Items from a data source:

........

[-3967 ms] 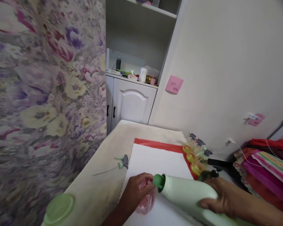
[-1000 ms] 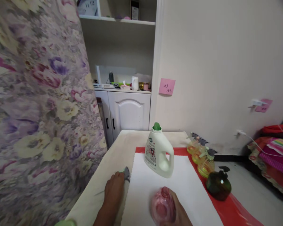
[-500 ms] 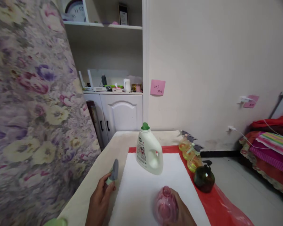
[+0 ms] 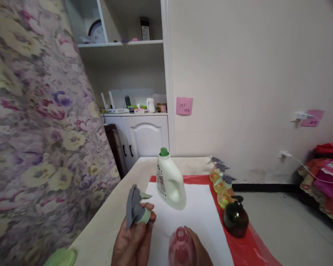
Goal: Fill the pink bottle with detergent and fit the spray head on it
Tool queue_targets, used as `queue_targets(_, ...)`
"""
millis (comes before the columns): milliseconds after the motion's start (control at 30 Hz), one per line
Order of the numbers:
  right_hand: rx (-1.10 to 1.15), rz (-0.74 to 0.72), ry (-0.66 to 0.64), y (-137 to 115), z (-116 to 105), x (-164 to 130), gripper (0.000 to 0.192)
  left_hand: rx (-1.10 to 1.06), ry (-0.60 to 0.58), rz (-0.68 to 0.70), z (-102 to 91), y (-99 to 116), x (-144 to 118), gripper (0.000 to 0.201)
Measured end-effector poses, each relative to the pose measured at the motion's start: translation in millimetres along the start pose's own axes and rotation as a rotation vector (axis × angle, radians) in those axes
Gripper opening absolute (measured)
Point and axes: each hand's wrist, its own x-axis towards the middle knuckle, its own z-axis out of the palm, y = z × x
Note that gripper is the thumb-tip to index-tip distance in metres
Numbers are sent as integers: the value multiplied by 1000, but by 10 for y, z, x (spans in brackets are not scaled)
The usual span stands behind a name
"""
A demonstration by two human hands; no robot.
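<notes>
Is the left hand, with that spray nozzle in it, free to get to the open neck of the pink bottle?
Probably yes: the left hand holds the spray nozzle beside the pink bottle, nothing between.

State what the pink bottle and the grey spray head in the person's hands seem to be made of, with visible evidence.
Pink bottle: probably clear tinted plastic, glossy; light shines through it, though glass cannot be excluded.
Spray head: opaque moulded plastic, matt grey with a pale green collar.

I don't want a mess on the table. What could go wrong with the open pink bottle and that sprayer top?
The pink bottle has no top on and only the right hand steadies it, so a bump might spill it on the white cloth. The spray head in the left hand may drip. The detergent jug stands close and could be knocked.
</notes>
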Motion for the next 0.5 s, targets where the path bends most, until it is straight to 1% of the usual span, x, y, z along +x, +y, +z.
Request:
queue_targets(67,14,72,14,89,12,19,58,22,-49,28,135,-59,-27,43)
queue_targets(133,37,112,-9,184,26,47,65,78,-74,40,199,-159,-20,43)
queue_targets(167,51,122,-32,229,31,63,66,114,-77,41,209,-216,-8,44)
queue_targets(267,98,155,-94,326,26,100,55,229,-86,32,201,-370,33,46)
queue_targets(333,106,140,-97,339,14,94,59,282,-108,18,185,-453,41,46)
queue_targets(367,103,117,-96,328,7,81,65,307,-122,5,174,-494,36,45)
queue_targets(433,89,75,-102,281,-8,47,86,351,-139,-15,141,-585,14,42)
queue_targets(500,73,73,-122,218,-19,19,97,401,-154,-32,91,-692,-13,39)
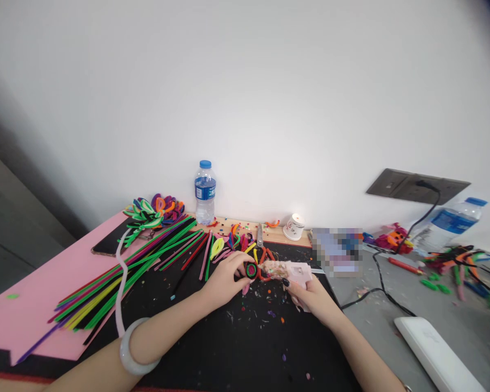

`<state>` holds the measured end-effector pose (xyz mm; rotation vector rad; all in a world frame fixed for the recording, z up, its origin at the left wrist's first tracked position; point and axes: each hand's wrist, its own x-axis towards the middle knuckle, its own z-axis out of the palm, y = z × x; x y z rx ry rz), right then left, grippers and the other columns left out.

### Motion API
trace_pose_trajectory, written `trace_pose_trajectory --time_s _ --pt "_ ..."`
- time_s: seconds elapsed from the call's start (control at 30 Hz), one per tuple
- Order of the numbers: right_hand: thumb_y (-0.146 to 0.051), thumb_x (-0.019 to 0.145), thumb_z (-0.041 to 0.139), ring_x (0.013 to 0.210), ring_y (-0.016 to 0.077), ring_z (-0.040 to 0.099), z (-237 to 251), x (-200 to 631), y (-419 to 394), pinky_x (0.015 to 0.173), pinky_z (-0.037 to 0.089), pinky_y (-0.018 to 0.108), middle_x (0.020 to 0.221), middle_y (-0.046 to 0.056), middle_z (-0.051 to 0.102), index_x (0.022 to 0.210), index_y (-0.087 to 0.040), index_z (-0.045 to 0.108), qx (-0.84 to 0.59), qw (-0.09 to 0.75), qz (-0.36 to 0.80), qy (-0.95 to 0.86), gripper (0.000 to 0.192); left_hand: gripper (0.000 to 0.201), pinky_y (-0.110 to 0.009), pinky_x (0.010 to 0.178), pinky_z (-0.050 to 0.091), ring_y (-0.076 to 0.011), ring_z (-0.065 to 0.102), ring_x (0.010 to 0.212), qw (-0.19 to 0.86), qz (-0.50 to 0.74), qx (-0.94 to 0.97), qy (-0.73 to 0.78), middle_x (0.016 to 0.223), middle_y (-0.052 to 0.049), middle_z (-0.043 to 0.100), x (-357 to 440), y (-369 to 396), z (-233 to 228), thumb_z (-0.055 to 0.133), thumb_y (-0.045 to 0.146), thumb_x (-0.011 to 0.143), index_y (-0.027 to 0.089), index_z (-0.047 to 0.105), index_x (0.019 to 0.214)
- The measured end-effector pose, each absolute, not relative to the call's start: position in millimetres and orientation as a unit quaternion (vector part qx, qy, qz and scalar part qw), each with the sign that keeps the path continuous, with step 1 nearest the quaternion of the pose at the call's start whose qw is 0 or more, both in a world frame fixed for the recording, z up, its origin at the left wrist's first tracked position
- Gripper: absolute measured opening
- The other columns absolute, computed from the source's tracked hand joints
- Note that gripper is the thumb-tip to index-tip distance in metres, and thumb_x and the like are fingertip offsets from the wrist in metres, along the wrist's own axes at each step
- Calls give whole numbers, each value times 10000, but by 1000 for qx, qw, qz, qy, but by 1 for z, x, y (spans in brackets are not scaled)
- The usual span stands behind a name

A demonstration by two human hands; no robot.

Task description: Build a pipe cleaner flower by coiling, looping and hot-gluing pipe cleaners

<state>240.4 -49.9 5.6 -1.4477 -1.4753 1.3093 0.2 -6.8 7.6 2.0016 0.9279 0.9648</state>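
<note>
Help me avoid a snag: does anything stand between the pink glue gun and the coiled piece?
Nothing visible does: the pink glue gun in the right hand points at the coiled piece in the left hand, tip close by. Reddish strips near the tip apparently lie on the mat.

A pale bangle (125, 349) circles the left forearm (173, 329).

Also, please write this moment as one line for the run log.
left hand: holds multicoloured coil; right hand: holds pink glue gun, pointed toward coil; beyond: upright water bottle, paper cup
</note>
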Motion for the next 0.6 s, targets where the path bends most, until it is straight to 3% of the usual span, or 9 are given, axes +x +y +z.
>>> trace_pose_trajectory --time_s 0.6 --pt "-472 774 549 362 58 318 10 239 -51 361 277 178 429 -81 391 746 -169 460 -562 334 490 -577 317 318 -247 668 490 -135 559 729 340 360 793 354 1031 -39 564 -1 -8 11 562 60 709 214 568 987"
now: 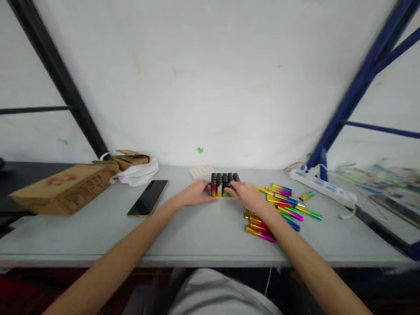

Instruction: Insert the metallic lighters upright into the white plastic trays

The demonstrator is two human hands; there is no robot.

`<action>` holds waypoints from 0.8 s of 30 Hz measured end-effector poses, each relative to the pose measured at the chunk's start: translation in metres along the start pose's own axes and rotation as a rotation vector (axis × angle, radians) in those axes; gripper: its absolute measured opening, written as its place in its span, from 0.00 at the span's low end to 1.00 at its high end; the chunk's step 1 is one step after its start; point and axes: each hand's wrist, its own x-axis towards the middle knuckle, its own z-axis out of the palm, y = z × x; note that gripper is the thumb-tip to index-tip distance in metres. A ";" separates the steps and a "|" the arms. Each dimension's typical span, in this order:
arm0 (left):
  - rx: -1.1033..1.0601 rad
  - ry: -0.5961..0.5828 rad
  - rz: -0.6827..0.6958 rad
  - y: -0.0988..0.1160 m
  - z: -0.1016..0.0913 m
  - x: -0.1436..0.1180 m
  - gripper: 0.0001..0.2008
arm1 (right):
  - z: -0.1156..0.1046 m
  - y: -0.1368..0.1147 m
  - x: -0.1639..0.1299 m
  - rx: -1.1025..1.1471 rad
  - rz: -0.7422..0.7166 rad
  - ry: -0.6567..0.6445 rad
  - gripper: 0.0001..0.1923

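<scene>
Steadying the upright, dark-topped, multicoloured cylinders (pixel 219 188) at far middle calls for light, even side pressure, I judge; my left hand (pixel 196 193), spread and unclenched, braces their left end. Whether my right hand (pixel 246 194) grasps one, I can't tell. The long brown cardboard box (pixel 70 186) at left hides its contents.

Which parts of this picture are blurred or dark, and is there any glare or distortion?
Head view, light: wall evenly bright, area below the table dark. Head view, blur: clutter at far right smeared, dark-topped cylinders too soft to read. Head view, glare: sheen on the loose tubes. Head view, distortion: black post and blue post lean outward, likely wide-angle stretch.
</scene>
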 end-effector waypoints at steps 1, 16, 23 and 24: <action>-0.011 0.005 0.002 0.000 0.000 0.000 0.25 | 0.000 -0.003 0.000 -0.022 0.026 0.000 0.21; 0.023 -0.021 -0.012 -0.003 0.003 0.001 0.25 | -0.039 0.063 -0.032 0.402 -0.004 0.147 0.26; 0.018 -0.047 -0.019 -0.006 0.004 0.002 0.25 | -0.033 0.077 -0.073 0.384 -0.122 -0.066 0.17; 0.014 -0.047 -0.016 -0.006 0.004 0.002 0.25 | -0.032 0.079 -0.076 0.378 -0.134 -0.085 0.17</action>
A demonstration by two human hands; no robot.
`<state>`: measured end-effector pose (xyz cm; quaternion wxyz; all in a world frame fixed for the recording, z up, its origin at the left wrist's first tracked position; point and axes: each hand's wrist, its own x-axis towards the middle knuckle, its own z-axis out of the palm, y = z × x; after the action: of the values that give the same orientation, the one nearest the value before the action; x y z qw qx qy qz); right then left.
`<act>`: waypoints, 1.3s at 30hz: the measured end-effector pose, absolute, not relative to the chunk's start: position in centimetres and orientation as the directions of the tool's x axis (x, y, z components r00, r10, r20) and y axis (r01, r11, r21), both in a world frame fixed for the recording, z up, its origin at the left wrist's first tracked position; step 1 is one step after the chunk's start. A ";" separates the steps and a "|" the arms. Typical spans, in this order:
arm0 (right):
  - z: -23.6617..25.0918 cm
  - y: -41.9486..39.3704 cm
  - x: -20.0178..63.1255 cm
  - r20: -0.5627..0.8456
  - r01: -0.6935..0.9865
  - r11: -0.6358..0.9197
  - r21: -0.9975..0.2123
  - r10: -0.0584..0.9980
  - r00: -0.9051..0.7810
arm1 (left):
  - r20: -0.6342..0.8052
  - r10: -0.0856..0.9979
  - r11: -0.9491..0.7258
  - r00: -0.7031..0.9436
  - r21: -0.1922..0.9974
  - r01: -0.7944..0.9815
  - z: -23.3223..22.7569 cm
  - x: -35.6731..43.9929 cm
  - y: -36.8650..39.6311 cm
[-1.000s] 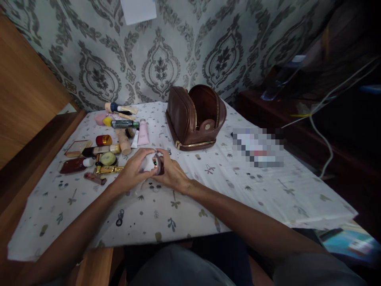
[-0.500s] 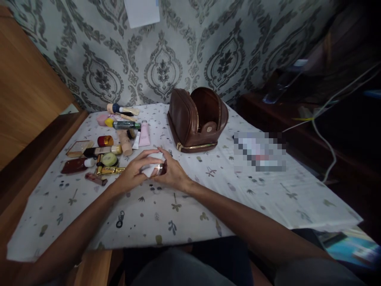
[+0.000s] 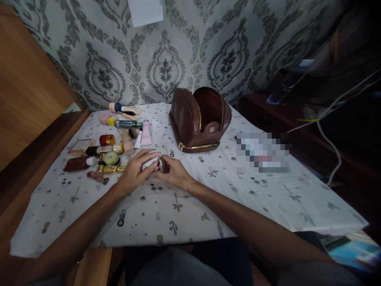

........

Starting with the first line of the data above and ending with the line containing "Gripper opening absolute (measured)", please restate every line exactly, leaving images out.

Output
[-3967 ms] 
[-1000 ms] 
[-500 ms] 
[+0 ms] 
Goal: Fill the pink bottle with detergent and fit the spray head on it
Tool queue_targets, used as `queue_targets(_, ...)`
"""
millis (comes before the columns): milliseconds after the motion's start (control at 30 Hz), one per line
Order of the numbers:
  right_hand: rx (-1.10 to 1.15), rz (-0.74 to 0.72), ry (-0.66 to 0.64), y (-137 to 115), z (-116 to 105), x (-164 to 130), gripper (0.000 to 0.192)
  left_hand: rx (-1.10 to 1.06), ry (-0.60 to 0.58), rz (-0.68 to 0.70), z (-102 to 91), y (-99 to 116), x (-144 to 118), gripper (0.000 to 0.201)
Measured end-effector poses, each relative to the pose measured at the motion's start: translation in millimetres along the start pose's own axes and rotation as a rotation vector (axis × angle, radians) in those axes
Gripper opening absolute (measured)

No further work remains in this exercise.